— What this task involves —
Write out the listing below exactly, and omit any images you find in it.

— Data below —
○ ○ ○

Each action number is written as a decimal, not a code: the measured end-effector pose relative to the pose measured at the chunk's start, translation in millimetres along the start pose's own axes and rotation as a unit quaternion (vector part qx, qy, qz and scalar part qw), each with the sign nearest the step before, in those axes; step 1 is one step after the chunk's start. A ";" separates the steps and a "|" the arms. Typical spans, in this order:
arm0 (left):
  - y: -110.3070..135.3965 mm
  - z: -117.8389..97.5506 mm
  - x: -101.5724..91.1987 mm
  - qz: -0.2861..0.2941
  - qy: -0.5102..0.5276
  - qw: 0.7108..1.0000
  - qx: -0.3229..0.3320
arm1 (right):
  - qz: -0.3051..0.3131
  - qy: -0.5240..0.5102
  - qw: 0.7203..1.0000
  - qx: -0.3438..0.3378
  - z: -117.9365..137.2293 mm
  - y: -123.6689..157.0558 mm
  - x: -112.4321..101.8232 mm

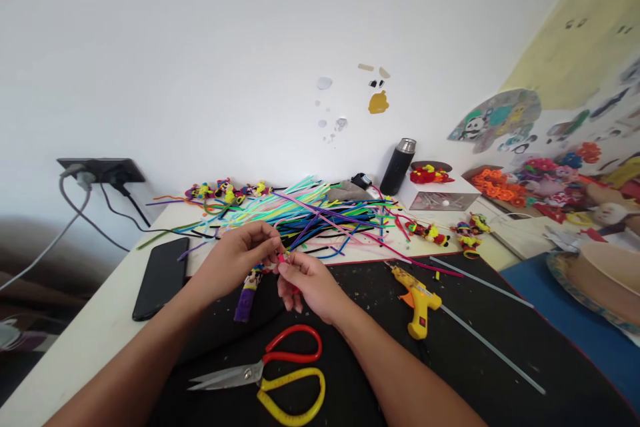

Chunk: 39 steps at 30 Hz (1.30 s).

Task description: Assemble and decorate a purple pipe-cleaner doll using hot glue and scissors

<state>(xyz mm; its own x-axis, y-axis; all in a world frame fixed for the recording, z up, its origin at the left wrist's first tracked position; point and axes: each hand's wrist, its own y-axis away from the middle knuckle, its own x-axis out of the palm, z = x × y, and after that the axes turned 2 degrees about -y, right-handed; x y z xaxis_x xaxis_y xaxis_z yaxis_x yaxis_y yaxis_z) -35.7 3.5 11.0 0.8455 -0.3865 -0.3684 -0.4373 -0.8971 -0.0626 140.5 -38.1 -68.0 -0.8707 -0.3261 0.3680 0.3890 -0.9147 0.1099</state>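
Note:
My left hand (pixel 239 259) and my right hand (pixel 306 282) meet above a black mat (pixel 500 373), fingers pinched together on a small red pipe-cleaner piece (pixel 283 257). A little pipe-cleaner figure with a purple body (pixel 249 292) hangs from under my left hand. Just behind my hands lies a big heap of coloured pipe cleaners (pixel 310 217). Scissors with one red and one yellow handle (pixel 273 373) lie on the mat below my hands. A yellow glue gun (pixel 416 297) rests to the right of my right hand.
A black phone (pixel 161 276) lies on the white table at left. Cables run to a wall socket (pixel 100 172). A black flask (pixel 397 167), finished pipe-cleaner figures (pixel 450 233), clear glue sticks (pixel 493 347) and a straw hat (pixel 600 280) sit at the right.

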 end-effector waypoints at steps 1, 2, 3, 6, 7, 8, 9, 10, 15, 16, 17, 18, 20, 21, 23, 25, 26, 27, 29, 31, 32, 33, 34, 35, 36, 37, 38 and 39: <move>-0.2 0.9 0.6 0.005 0.008 1.000 0.000 | 0.000 -0.001 1.000 -0.001 0.2 0.1 0.6; -0.3 2.0 1.4 0.008 0.015 1.000 -0.001 | -0.001 -0.005 1.000 -0.002 0.2 0.2 1.2; -0.3 3.3 2.2 0.009 0.020 1.000 -0.001 | -0.003 -0.011 1.000 -0.003 0.2 0.3 1.8; -0.2 6.3 4.8 0.009 0.028 1.000 -0.008 | -0.009 -0.032 0.999 -0.009 -0.9 0.6 3.2; -0.1 6.7 5.7 0.013 0.031 0.999 -0.012 | -0.006 -0.035 0.999 -0.009 -1.5 0.8 3.6; 0.1 6.8 6.6 0.020 0.032 0.999 -0.016 | -0.002 -0.036 0.999 -0.009 -2.1 1.0 4.1; 0.2 6.8 7.4 0.027 0.033 0.999 -0.019 | 0.001 -0.036 0.999 -0.007 -2.7 1.2 4.7; 0.4 6.5 8.0 0.034 0.033 0.999 -0.019 | 0.003 -0.036 0.999 -0.004 -3.1 1.4 5.1; 0.6 5.9 6.4 0.014 0.009 1.000 0.000 | -0.016 -0.034 0.999 0.007 -3.4 1.1 5.5; 0.7 5.9 5.3 0.005 0.000 1.000 0.006 | -0.024 -0.035 0.999 0.008 -2.8 0.8 5.1; 0.8 5.8 4.1 -0.001 -0.010 1.000 0.011 | -0.031 -0.038 0.999 0.008 -2.2 0.5 4.6; 0.9 5.6 3.1 -0.004 -0.023 1.000 0.015 | -0.039 -0.040 0.998 0.008 -1.5 0.2 4.1; 1.4 4.7 1.9 -0.009 -0.051 0.998 0.020 | -0.049 -0.038 0.998 0.007 -0.4 -0.3 3.5; 1.7 4.0 1.9 -0.011 -0.064 0.998 0.023 | -0.053 -0.032 0.998 0.006 -0.4 -0.5 3.4; 2.3 2.6 2.7 -0.014 -0.084 0.996 0.029 | -0.061 -0.015 0.998 0.003 -1.8 -1.1 3.4; 2.8 1.6 4.3 -0.013 -0.089 0.995 0.031 | -0.076 0.018 0.997 -0.002 -5.5 -1.7 3.3; 3.1 1.4 5.1 -0.013 -0.089 0.995 0.030 | -0.086 0.040 0.995 -0.007 -7.8 -1.9 3.1; 3.4 1.5 5.8 -0.012 -0.090 0.995 0.029 | -0.097 0.064 0.993 -0.012 -10.2 -2.0 3.0; 4.0 2.0 6.8 -0.012 -0.094 0.995 0.027 | -0.115 0.109 0.987 -0.025 -13.8 -1.5 3.0; 4.8 2.7 7.4 -0.007 -0.096 0.995 0.024 | -0.122 0.141 0.982 -0.040 -14.5 0.0 3.9; 5.2 3.0 7.5 -0.003 -0.096 0.995 0.022 | -0.123 0.155 0.979 -0.048 -13.6 1.1 4.7; 5.5 3.2 7.5 -0.001 -0.095 0.995 0.019 | -0.122 0.169 0.976 -0.056 -12.0 2.2 5.8; 5.8 3.4 7.5 0.001 -0.094 0.995 0.015 | -0.122 0.185 0.973 -0.064 -10.1 3.3 6.9; 6.0 3.5 7.3 0.004 -0.092 0.996 0.012 | -0.122 0.201 0.969 -0.070 -8.0 4.2 7.9; 6.1 3.7 7.0 0.006 -0.091 0.996 0.008 | -0.125 0.216 0.966 -0.075 -6.0 4.9 8.7; 6.1 3.8 6.7 0.009 -0.092 0.996 0.005 | -0.128 0.228 0.962 -0.079 -4.6 5.2 9.1; 6.1 3.9 6.2 0.012 -0.097 0.995 0.003 | -0.132 0.237 0.959 -0.080 -3.7 5.3 9.2; 6.0 4.0 5.8 0.013 -0.104 0.994 0.002 | -0.136 0.242 0.957 -0.080 -3.5 5.1 9.0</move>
<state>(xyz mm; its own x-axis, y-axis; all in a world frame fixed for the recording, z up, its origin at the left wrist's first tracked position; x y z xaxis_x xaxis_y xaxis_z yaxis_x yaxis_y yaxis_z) -34.7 -3.2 4.7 0.7520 -0.3564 -0.5545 -0.4602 -0.8861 -0.0545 133.5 -46.5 -67.4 -0.9857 -0.1083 -0.1289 0.1114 -0.9936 -0.0170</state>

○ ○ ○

— Reply —
Each action number is written as a decimal, not a code: the measured end-effector pose relative to the pose measured at the chunk's start, translation in millimetres along the start pose's own axes and rotation as a unit quaternion (vector part qx, qy, qz and scalar part qw), each with the sign nearest the step before, in those axes; step 1 is one step after the chunk's start. A ";" separates the steps and a "|" the arms. Typical spans, in this order:
arm0 (left):
  - y: -110.3070..135.3965 mm
  - z: -117.8389..97.5506 mm
  - x: -101.5724..91.1987 mm
  - qz: -0.2861..0.2941
  - qy: -0.5102..0.5276
  - qw: 0.7108..1.0000
  - qx: -0.3229..0.3320
arm1 (right):
  - qz: -0.3051..0.3131
  - qy: -0.5240..0.5102
  - qw: 0.7203..1.0000
  - qx: -0.3438..0.3378
  - z: -117.9365..137.2293 mm
  - y: -123.6689..157.0558 mm
  - x: -112.4321..101.8232 mm


Chunk: 39 steps at 30 Hz (1.30 s).

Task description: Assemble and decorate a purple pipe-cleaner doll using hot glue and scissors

<state>(xyz mm; its own x-axis, y-axis; all in a world frame fixed for the recording, z up, its origin at the left wrist's first tracked position; point and axes: each hand's wrist, its own y-axis away from the middle knuckle, its own x-axis out of the palm, z = x × y, and after that the axes turned 2 degrees about -y, right-handed; x y z xaxis_x xaxis_y xaxis_z yaxis_x yaxis_y yaxis_z) -35.7 3.5 11.0 0.8455 -0.3865 -0.3684 -0.4373 -0.8971 -0.0626 140.5 -38.1 -68.0 -0.8707 -0.3261 0.3680 0.3890 -0.9147 0.1099</state>
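Note:
My left hand (pixel 239 259) and my right hand (pixel 306 282) meet above a black mat (pixel 500 373), fingers pinched together on a small red pipe-cleaner piece (pixel 283 257). A little pipe-cleaner figure with a purple body (pixel 249 292) hangs from under my left hand. Just behind my hands lies a big heap of coloured pipe cleaners (pixel 310 217). Scissors with one red and one yellow handle (pixel 273 373) lie on the mat below my hands. A yellow glue gun (pixel 416 297) rests to the right of my right hand.
A black phone (pixel 161 276) lies on the white table at left. Cables run to a wall socket (pixel 100 172). A black flask (pixel 397 167), finished pipe-cleaner figures (pixel 450 233), clear glue sticks (pixel 493 347) and a straw hat (pixel 600 280) sit at the right.
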
 end-effector waypoints at steps 1, 2, 3, 6, 7, 8, 9, 10, 15, 16, 17, 18, 20, 21, 23, 25, 26, 27, 29, 31, 32, 33, 34, 35, 36, 37, 38 and 39: <move>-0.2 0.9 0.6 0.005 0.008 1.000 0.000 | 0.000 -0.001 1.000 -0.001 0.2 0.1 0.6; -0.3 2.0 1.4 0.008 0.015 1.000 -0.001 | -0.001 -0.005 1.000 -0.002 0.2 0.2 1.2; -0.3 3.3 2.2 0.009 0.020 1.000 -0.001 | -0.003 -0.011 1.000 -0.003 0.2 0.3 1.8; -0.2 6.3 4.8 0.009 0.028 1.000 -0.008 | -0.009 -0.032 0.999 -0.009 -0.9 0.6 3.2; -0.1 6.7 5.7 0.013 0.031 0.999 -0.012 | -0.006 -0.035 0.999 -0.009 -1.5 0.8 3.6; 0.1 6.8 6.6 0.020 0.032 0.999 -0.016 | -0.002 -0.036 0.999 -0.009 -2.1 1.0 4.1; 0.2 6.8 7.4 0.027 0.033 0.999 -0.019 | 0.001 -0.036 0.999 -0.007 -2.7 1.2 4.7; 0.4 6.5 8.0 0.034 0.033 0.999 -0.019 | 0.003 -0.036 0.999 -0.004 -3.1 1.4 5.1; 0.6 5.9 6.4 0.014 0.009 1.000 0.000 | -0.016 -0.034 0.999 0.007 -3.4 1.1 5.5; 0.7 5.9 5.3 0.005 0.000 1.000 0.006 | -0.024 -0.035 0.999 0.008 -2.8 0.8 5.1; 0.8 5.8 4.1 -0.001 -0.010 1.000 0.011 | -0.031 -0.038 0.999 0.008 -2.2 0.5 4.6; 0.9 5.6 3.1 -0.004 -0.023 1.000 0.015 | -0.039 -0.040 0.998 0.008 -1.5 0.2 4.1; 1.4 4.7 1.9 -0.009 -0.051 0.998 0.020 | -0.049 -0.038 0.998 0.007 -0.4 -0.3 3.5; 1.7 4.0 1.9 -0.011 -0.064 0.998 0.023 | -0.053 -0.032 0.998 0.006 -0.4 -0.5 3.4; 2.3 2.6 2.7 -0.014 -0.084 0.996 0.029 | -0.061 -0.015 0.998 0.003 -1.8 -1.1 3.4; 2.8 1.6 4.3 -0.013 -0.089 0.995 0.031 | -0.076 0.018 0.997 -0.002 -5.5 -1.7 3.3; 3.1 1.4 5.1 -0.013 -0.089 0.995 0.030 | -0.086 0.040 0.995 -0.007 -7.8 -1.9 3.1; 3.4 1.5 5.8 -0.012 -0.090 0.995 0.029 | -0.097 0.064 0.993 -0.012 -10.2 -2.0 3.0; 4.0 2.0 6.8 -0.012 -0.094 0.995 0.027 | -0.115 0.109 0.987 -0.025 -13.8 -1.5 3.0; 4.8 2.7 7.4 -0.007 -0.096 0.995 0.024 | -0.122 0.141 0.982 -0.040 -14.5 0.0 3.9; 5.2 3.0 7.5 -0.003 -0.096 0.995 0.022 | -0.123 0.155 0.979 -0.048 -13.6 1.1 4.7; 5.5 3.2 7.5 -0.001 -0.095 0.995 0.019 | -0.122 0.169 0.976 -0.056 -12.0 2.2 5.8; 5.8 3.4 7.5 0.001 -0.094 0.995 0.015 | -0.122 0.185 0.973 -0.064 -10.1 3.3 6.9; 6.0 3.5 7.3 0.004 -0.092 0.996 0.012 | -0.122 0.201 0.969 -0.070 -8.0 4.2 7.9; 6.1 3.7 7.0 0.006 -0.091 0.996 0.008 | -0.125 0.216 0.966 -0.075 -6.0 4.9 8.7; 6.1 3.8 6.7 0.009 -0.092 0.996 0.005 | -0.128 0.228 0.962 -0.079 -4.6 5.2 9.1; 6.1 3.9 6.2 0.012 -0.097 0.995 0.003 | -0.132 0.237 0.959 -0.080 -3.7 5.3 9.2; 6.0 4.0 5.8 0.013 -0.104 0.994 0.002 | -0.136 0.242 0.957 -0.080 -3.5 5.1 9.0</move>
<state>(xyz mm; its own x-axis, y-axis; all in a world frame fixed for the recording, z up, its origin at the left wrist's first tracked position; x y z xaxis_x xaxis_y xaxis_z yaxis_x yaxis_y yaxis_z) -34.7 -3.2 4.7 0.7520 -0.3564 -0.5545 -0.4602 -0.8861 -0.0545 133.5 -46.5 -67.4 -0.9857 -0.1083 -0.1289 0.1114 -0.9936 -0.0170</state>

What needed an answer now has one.